Source data Block Start
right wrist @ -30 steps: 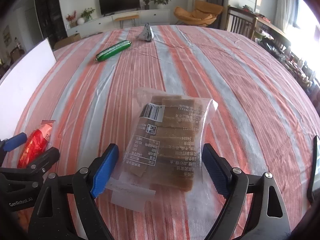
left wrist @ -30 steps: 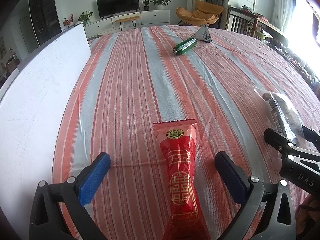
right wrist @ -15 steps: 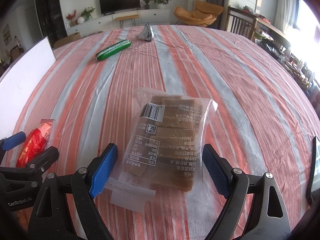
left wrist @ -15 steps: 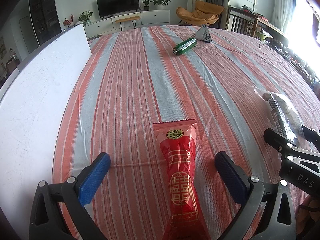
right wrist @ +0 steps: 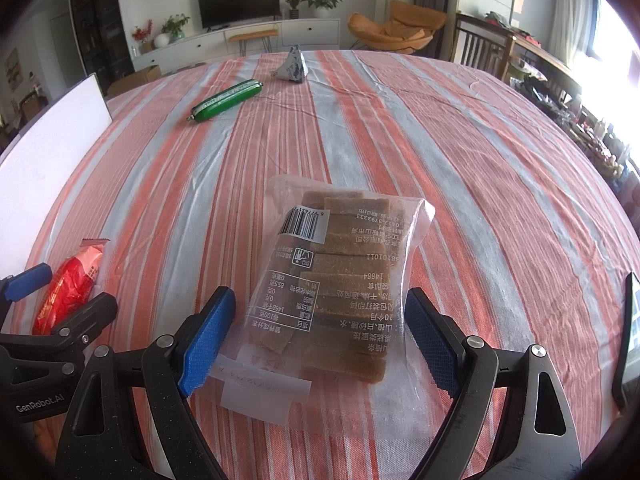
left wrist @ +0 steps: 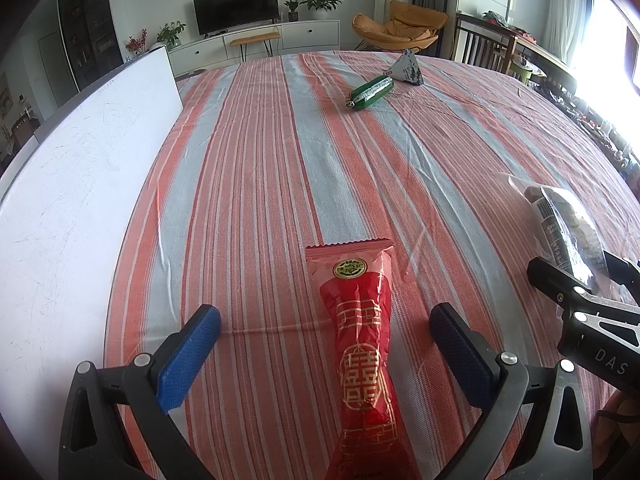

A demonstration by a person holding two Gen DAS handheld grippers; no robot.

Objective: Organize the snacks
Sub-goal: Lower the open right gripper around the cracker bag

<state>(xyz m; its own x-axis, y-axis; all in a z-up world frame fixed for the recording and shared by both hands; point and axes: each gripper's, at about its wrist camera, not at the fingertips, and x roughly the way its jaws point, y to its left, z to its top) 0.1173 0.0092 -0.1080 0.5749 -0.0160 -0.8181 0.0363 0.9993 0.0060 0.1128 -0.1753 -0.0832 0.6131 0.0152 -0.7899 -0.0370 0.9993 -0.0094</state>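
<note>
A: Well, we see the left gripper (left wrist: 325, 334) low in the left wrist view, its blue pads spread wide apart; the red snack packet (left wrist: 362, 344) lies lengthwise between them on the striped tablecloth (left wrist: 260, 184), touching neither pad.

B: And our right gripper (right wrist: 316, 330) stands just as wide in the right wrist view; the clear bag of brown bars (right wrist: 340, 276) sits at centre frame, its lower end between the pads, nothing clamped.

A: At the upper middle of the left wrist view we find the green sausage stick (left wrist: 370, 93); just beside it, further up and right, the grey triangular packet (left wrist: 408, 67); whether they touch we cannot tell.

B: From our side they appear at the upper left and upper centre, slightly apart; the white board (right wrist: 44, 152) fills the left edge.

A: It takes the whole left of ours too; the two grippers sit near each other, side by side.
</note>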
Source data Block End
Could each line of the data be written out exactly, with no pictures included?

right wrist @ -30 steps: 
left wrist @ -30 steps: 
right wrist @ -15 steps: 
left wrist @ -15 steps: 
right wrist @ +0 steps: 
left wrist @ +0 steps: 

A demonstration by a person holding two Gen DAS handheld grippers; no robot.

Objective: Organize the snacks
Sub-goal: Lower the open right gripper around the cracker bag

<state>(xyz m; its own x-axis, y-axis; all in a z-up world frame fixed for the recording and shared by both hands; point and axes: each gripper's, at about its wrist camera, not at the fingertips, and x roughly the way its jaws point, y to its left, z to its top) 0.1173 0.0092 -0.1080 0.5749 -0.0160 -0.8181 0.0363 0.9993 0.0060 0.1128 -0.1753 -0.0832 0.6131 0.0152 -0.7899 -0.0370 0.9993 -0.0094</state>
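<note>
A: Well, we see the left gripper (left wrist: 325, 334) low in the left wrist view, its blue pads spread wide apart; the red snack packet (left wrist: 362, 344) lies lengthwise between them on the striped tablecloth (left wrist: 260, 184), touching neither pad.

B: And our right gripper (right wrist: 316, 330) stands just as wide in the right wrist view; the clear bag of brown bars (right wrist: 340, 276) sits at centre frame, its lower end between the pads, nothing clamped.

A: At the upper middle of the left wrist view we find the green sausage stick (left wrist: 370, 93); just beside it, further up and right, the grey triangular packet (left wrist: 408, 67); whether they touch we cannot tell.

B: From our side they appear at the upper left and upper centre, slightly apart; the white board (right wrist: 44, 152) fills the left edge.

A: It takes the whole left of ours too; the two grippers sit near each other, side by side.
</note>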

What the exercise asked for is now complete.